La actitud de Rodríguez Zapatero y sus asesores me recuerda, en este aspecto, al viejo chiste del castillo de fuegos artificiales que, en el momento culminante de las fiestas del pueblo, no funcionó, y el encargado de los festejos se disculpaba diciendo que no lo comprendía, porque él, personalmente, se había ocupado la víspera de comprobar que funcionaba. La transferencia de la responsabilidad de la matanza hacia José María Aznar funcionó en aquellos tres días de infamia de 2004, y ahora Rodríguez y los suyos confían en que aquella misma factura falsa pueda, por añadidura, pasarse al cobro por segunda vez.

Campaña gratis

Por los resultados obtenidos por el Partido Popular en las distintas consultas desde 2004 puede deducirse que conserva un electorado muy fijo, resistente a las adversidades, y que incluso puede calificarse de cautivo, al menos mientras no surja en el panorama político otra iniciativa creíble como alternativa de gobierno que defienda con más coherencia los postulados que el PP dice defender. Esta situación parece aconsejar que el PP prefiera una preparación de las elecciones de marzo de perfil bajo, puesto que los propios acontecimientos ya se ocupan de trabajar en su favor, al poner de manifiesto una vez tras otra lo poco aconsejable que resulta volver a depositar la confianza en Rodríguez y sus aliados. Los últimos acontecimientos de las infraestructuras de Cataluña, por ejemplo, son la mejor campaña posible para el Partido Popular, que ya se la hacen los nacionalistas, y, además, gratis.

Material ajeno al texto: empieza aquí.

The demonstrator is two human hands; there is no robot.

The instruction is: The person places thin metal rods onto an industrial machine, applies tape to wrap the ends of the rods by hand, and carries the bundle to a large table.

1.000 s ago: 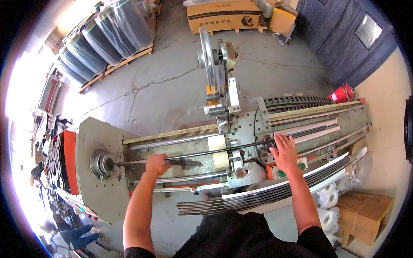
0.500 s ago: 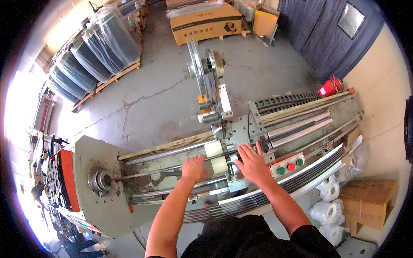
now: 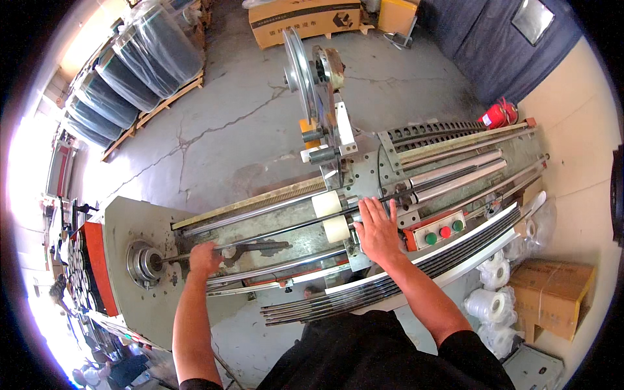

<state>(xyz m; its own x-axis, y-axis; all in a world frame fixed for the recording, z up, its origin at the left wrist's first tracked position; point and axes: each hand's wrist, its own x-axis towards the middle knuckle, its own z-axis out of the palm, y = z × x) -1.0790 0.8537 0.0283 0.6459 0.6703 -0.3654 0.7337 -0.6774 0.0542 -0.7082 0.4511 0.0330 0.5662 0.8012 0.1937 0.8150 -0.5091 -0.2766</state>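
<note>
A long thin dark rod runs from the round chuck on the left across a lathe-like machine. Close to the chuck, my left hand is closed around the rod. My right hand lies with fingers stretched out over the rod, on the carriage, just right of two cream rollers. Its palm side is hidden. Behind the carriage rises an arm carrying a large reel. To the right of my right hand sits a button box with green and red buttons.
Several dark rods rest in a white trough along the machine's near side. Wrapped rolls stand on a pallet at far left. A red fire extinguisher is at far right, a cardboard box at near right.
My left hand has moved left along the rod, from near the rollers to near the chuck. The right hand stays at the carriage. The view has shifted slightly.
</note>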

Esta semana ha habido dos hechos nuevos: uno ha sido la jugarreta que el presidente francés Nicolas Sarkozy le ha hecho al Gobierno de Rodríguez Zapatero, orquestando espectacularmente el regreso a Madrid de las cuatro azafatas españolas detenidas en el Chad como consecuencia de un turbio asunto de posible tráfico de niños. Quedaban, sin embargo, los otros tres tripulantes españoles del avión en el que esos niños iban a salir de aquel país. Por las informaciones que nos han llegado, el juez chadiano los dejó en libertad al haber sido exonerados de toda responsabilidad por el principal encausado. El regreso de esos tres compatriotas fue decorado por el Gobierno como si hubiera sido un éxito propio (la "diplomacia callada"), y se ha llegado a filtrar una noticia más o menos vaga acerca de unas futuras financiaciones españolas en beneficio del Chad. Extraña diplomacia, capaz de torcer la voluntad de unos jueces con promesas de dinero.

El otro hecho relevante a efectos de precampaña ha sido la XVII Cumbre Iberoamericana, celebrada en Santiago de Chile. El déspota venezolano Hugo Chávez se permitió insultar abiertamente a José María Aznar, y ha tenido que ser el Rey el que le haya afeado su proceder. Fuentes oficiales dicen, con la boca pequeña, que el Gobierno también ha protestado por esta abierta incorrección intolerable, pero por desgracia van a ser muy pocos los que se crean bien defendidos por Rodríguez, Moratinos y demás, al menos en lo concerniente a Aznar, auténtica bestia negra para los socialistas.

El TC

Siguen, por lo demás, las incidencias en el seno del Tribunal Constitucional, sometido a toda clase de presiones en relación con las importantes leyes que tiene sobre la mesa pendientes de sentencia, entre las que destacan el Estatuto de Cataluña, el mal llamado matrimonio homosexual y la no menos mal llamada Ley de Igualdad. La proximidad de las elecciones ha despojado a los políticos, especialmente los defensores de estas leyes, de todo recato a la hora de ejercer presión sobre los magistrados. Concretamente, el presidente de la Generalidad de Cataluña, el cordobés José Montilla, pronunció un discurso en Madrid en el que amenazó muy poco veladamente con un alejamiento de Cataluña respecto al resto de España si el Tribunal Constitucional no convalidaba en todos sus términos el Estatuto recurrido.

También desde los medios -algunos medios- de comunicación se presiona al Tribunal. El diario "El País" aventura posibles decisiones de los magistrados para salir del atasco en que lo han colocado las sucesivas recusaciones puestas por socialistas y populares, y expresa su opinión, favorable a los intereses del Gobierno, sin ningún rubor. Crispación general, ésta es la palabra.